▶ What the task requires: Return each line of the listing in which the word "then" appears.
------ Extracted entries
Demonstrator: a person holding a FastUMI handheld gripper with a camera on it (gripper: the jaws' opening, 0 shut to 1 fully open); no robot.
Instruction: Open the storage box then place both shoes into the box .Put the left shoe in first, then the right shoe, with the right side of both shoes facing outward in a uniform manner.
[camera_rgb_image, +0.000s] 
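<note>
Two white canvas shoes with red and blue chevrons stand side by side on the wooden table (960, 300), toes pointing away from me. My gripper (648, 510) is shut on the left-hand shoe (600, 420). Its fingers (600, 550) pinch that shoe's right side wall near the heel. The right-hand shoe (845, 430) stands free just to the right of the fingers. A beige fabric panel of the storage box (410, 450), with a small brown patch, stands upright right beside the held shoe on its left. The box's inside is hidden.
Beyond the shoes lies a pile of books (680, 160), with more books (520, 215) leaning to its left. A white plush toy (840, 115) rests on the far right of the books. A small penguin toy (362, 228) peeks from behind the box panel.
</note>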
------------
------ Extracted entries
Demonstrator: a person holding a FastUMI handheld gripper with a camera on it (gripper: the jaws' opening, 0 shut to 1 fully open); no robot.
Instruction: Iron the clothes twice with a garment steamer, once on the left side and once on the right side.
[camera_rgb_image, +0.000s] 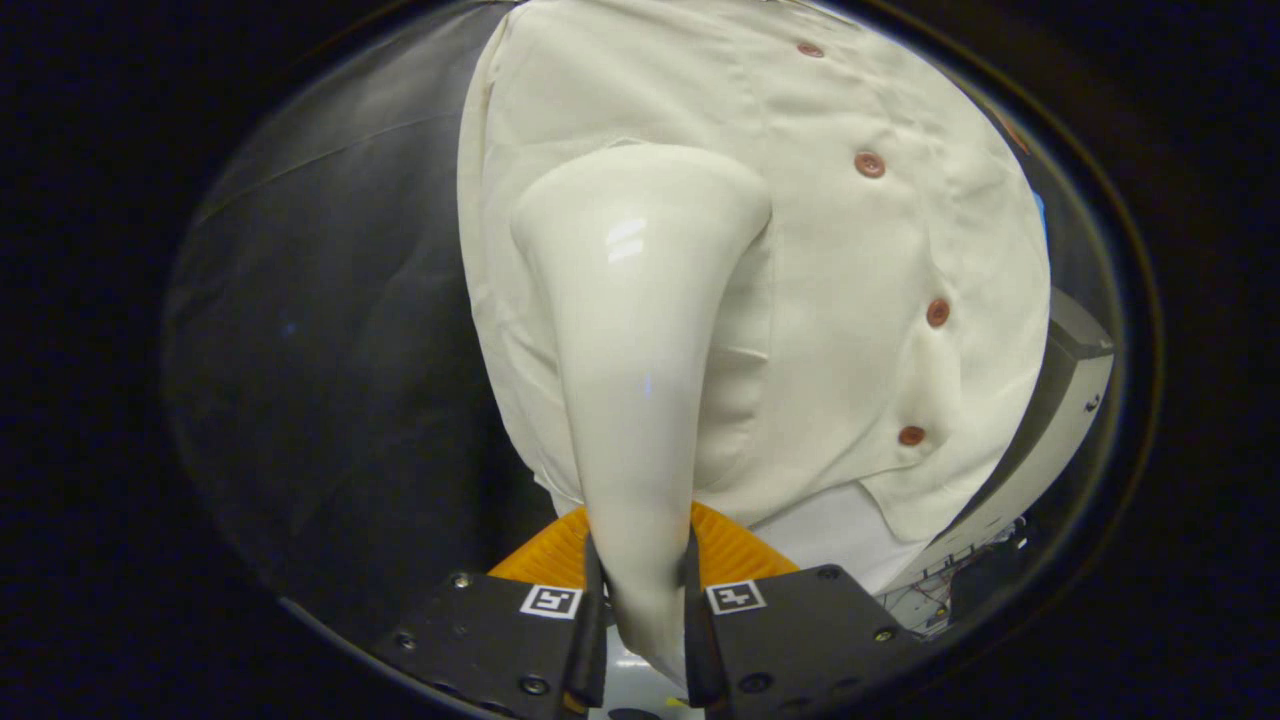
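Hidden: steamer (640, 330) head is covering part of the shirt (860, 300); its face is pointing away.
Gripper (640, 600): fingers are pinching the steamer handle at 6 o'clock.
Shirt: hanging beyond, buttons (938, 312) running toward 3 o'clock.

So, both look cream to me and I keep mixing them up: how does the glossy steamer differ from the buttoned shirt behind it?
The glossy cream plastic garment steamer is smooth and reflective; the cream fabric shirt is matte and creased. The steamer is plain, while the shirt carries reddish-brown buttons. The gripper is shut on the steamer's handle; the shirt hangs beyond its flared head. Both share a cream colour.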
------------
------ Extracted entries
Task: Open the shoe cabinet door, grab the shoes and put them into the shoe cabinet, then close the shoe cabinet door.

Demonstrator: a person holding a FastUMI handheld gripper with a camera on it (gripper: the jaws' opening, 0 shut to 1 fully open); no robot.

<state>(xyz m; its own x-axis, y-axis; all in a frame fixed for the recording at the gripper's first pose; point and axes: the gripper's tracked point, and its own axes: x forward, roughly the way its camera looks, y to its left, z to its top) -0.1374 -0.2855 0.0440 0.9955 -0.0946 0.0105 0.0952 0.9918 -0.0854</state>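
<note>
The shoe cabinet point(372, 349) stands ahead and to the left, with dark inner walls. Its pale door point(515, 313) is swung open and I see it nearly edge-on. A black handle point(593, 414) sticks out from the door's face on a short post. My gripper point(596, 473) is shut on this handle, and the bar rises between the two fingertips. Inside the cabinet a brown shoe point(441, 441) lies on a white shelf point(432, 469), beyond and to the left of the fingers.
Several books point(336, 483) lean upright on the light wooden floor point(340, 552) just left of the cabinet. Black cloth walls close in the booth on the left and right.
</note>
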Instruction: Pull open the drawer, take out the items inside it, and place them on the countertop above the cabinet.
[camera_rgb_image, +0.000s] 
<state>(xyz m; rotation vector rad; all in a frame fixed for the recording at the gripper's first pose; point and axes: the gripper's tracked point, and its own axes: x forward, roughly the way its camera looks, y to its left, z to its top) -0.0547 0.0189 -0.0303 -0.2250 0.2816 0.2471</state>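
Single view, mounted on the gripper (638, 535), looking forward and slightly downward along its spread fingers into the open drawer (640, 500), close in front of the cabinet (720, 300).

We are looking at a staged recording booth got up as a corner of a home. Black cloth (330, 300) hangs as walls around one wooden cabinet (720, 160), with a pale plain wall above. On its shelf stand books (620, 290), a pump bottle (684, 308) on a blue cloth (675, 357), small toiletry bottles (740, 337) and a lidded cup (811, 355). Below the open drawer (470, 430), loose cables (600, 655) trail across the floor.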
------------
▶ Worked solution:
Instruction: Open the storage box then place both shoes into the box .Put the left shoe in first, then the right shoe, with the right side of both shoes facing outward in a uniform manner.
Task: Open the shoe cabinet door, grab the shoes and put them into the shoe cabinet, then close the shoe cabinet door.

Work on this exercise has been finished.